Conflict in the Congo and the changing nature of violence
For over ten years, an unrelenting war in the Democratic Republic of the Congo has created the largest humanitarian crisis since World War II. Over 5.4 million people have died since the conflict began, and millions more have suffered the depredations of the lawless Eastern Kivu region, including the systematic rape and mutilation of hundreds of thousands of women and children.
Though the scale of the brutality evokes World War II, the comparison between the two conflicts ends there. In fact, the differences between the Congo and conventional warfare are striking. While most wars involve clashes between states and armies, the war in the Congo features an absence of state power and sporadic violence between private militias. Deaths do not occur on the battlefield — indeed, only half of a percent have been caused by direct violence — but because of preventable famine and disease. And this war boasts no clear-cut international “alliances”; instead, while each party to the conflict has received foreign aid, the international community as a whole is incapable of quelling the violence and replacing state power.
A New War Order
Political scientist Arnold Wolfers has likened 20th century geopolitics to a clash of billiard balls. Conflicts in such a world involve self-contained, sovereign states shifting position and occasionally hitting up against each other. This metaphor, however, fails to explain the war in the Congo. A better metaphor would be that of a “network,” as violence occurs within a complex web of non-state actors, each with varying regional, ethnic and international ties, all vying for power.

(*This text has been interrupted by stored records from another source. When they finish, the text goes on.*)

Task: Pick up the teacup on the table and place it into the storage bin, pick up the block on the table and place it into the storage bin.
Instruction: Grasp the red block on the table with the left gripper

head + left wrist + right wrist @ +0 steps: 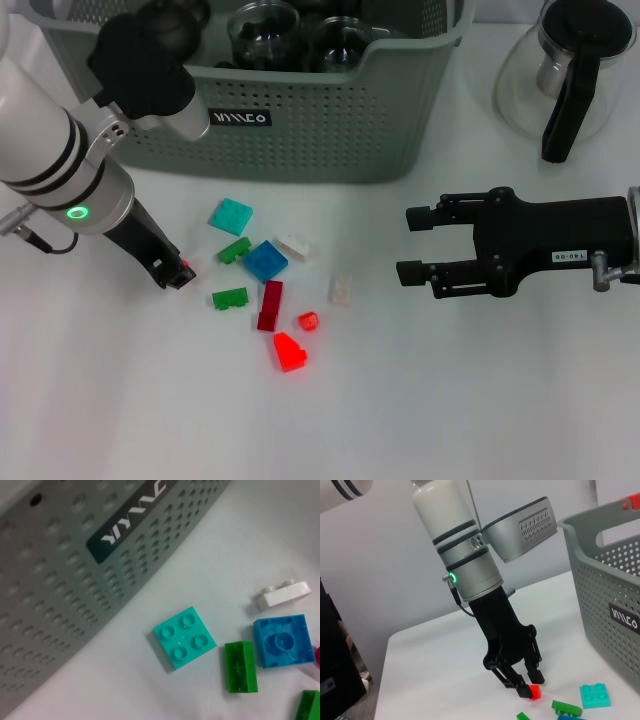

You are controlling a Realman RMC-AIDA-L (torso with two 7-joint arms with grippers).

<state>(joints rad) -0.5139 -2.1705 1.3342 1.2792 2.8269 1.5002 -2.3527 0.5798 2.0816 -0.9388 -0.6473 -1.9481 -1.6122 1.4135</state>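
Block-picking is the step I judge to be in hand: my left hand (180, 274) sits low on the surface (120, 400), fingers closed on a small red block (535, 692), so next comes a lift toward the storage bin (300, 130) just behind. My right hand (420, 245) waits wide apart, holding nothing. Only the right wrist view shows that pinch plainly.

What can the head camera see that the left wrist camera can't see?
Only the head view shows both grippers: the left gripper shut on a small red block, the open right gripper, plus the glass teapot. Only the left wrist view shows the studs on the turquoise block close up. Both show the storage bin with its label, and scattered blocks.
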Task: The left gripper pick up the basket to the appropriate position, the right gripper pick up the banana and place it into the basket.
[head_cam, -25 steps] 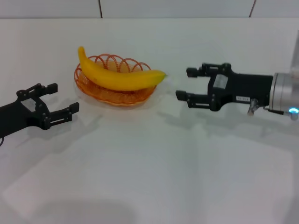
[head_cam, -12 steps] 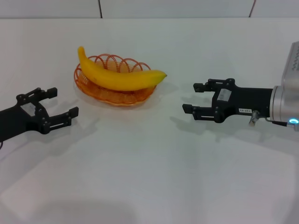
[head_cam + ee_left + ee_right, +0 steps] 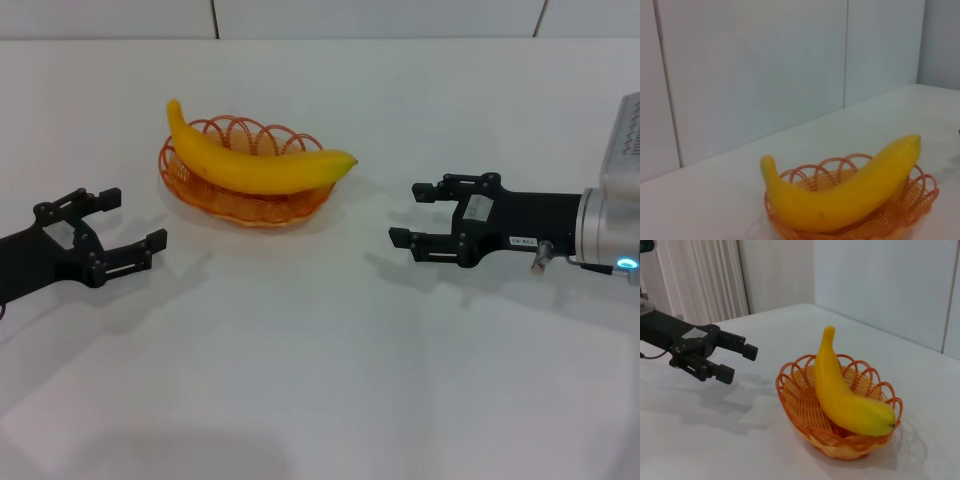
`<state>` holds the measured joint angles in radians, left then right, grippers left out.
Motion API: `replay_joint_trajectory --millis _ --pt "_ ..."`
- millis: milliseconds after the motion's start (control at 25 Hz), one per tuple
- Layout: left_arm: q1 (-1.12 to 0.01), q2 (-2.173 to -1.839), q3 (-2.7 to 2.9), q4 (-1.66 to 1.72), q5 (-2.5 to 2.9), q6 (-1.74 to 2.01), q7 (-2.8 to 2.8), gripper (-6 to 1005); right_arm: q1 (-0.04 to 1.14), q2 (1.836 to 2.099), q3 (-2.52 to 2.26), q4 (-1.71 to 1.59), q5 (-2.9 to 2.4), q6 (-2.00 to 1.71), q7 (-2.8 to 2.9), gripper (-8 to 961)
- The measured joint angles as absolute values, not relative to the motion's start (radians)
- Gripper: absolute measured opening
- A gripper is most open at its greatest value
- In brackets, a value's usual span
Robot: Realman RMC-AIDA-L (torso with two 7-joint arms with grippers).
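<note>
The yellow banana (image 3: pixel 255 160) lies across the orange wire basket (image 3: pixel 215 197) on the white table, both ends past the rim. It also shows in the left wrist view (image 3: pixel 850 192) and right wrist view (image 3: pixel 842 390), with the basket (image 3: pixel 917 197) (image 3: pixel 800 400) under it. My left gripper (image 3: pixel 125 225) is open and empty, low at the left of the basket; it shows in the right wrist view (image 3: pixel 740 362). My right gripper (image 3: pixel 410 213) is open and empty, to the right of the banana's tip, apart from it.
The white table (image 3: pixel 320 380) spreads wide in front of and between the arms. A pale wall (image 3: pixel 380 18) with seams runs along the table's far edge.
My right gripper has drawn back to the right, away from the banana's tip. My left gripper has shifted slightly left. Banana and basket have not moved.
</note>
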<state>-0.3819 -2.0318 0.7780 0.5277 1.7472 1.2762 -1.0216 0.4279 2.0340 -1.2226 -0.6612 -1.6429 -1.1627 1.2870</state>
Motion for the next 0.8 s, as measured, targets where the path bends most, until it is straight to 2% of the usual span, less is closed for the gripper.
replay_joint_trajectory --millis 800 --pt "-0.390 -2.032 0.781 0.524 1.746 1.276 -1.018 880 0.436 2.036 -1.224 -0.661 -1.642 -1.163 1.286 724"
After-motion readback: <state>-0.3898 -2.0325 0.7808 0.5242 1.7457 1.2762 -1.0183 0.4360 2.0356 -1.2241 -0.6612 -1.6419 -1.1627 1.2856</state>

The main actors in the Congolese conflict live in the Eastern Kivu region near the border of Rwanda. Militias include the FDLR, a group of Rwandan Hutus who helped to orchestrate the Rwandan genocide and then fled to the Congo in its aftermath; the CNDP, General Laurent Nkunda and his force of Congolese Tutsis who oppose the FDLR; and the FARDC, the renegade national army. The FARDC is, in theory, controlled by Joseph Kabila, the Democratic Republic of the Congo’s democratically elected President, but in practice is the most violent and corrupt force on the ground, responsible for 40 percent of the human rights violations committed.
A Nation With No State
The corruption of Kabila’s national army is symptomatic of a broader state collapse. Political scientists define the “state” as the entity within a country that has a monopoly on the legitimate exercise of power. In the absence of a state, without strong and neutral law enforcers, people in the Congo turn to warlords for protection. “The critical juncture [for the Congo] was the collapse of the Mobutu state,” René Lemarchand, French political scientist and professor at the University of Florida, told the HPR. This occurred in the mid-1990s “and left an institutional void, into which rushed more or less autonomous groups.” These autonomous groups reconstituted the functions of the state, including the maintenance of coercive power, controlling health clinics, and extracting minerals. “You enter a Catch-22,” Lemarchand explained. “The state would need resources to end the war, but it cannot access them so long as they are controlled by regional factions.”
Short on Sovereignty
Going forward, the international community’s mandate to intervene is unclear. A large-scale reorganization of a legitimately constituted army is a violation of sovereignty — but does that concept still apply to such a state? Professor Michael Schatzberg of the University of Wisconsin–Madison told the HPR that the United Nations spent “half of a billion dollars” in orchestrating the election of Joseph Kabila. “Logistically, the election simply would not have happened without an intervention.” Yet deaths continue to proceed at 45,000 a month, a rate undiminished since Kabila took office. This lack of improvement does not surprise Lemarchand: “Elections are fine,” he admits, “but when they’re held in a state where there is no state, you can expect the worst.” “[Further] Western intervention will not do much good, frankly,” added Charles Cogan, professor at the Harvard Kennedy School, speaking with the HPR. At least, not until international forces begin to re-conceptualize intervention so as to better operate in this different sort of conflict. The Congo needs a whole-state overhaul, not pacification, and the international community must tackle the problem innovatively or else bear a share of responsibility for the ever-climbing death toll.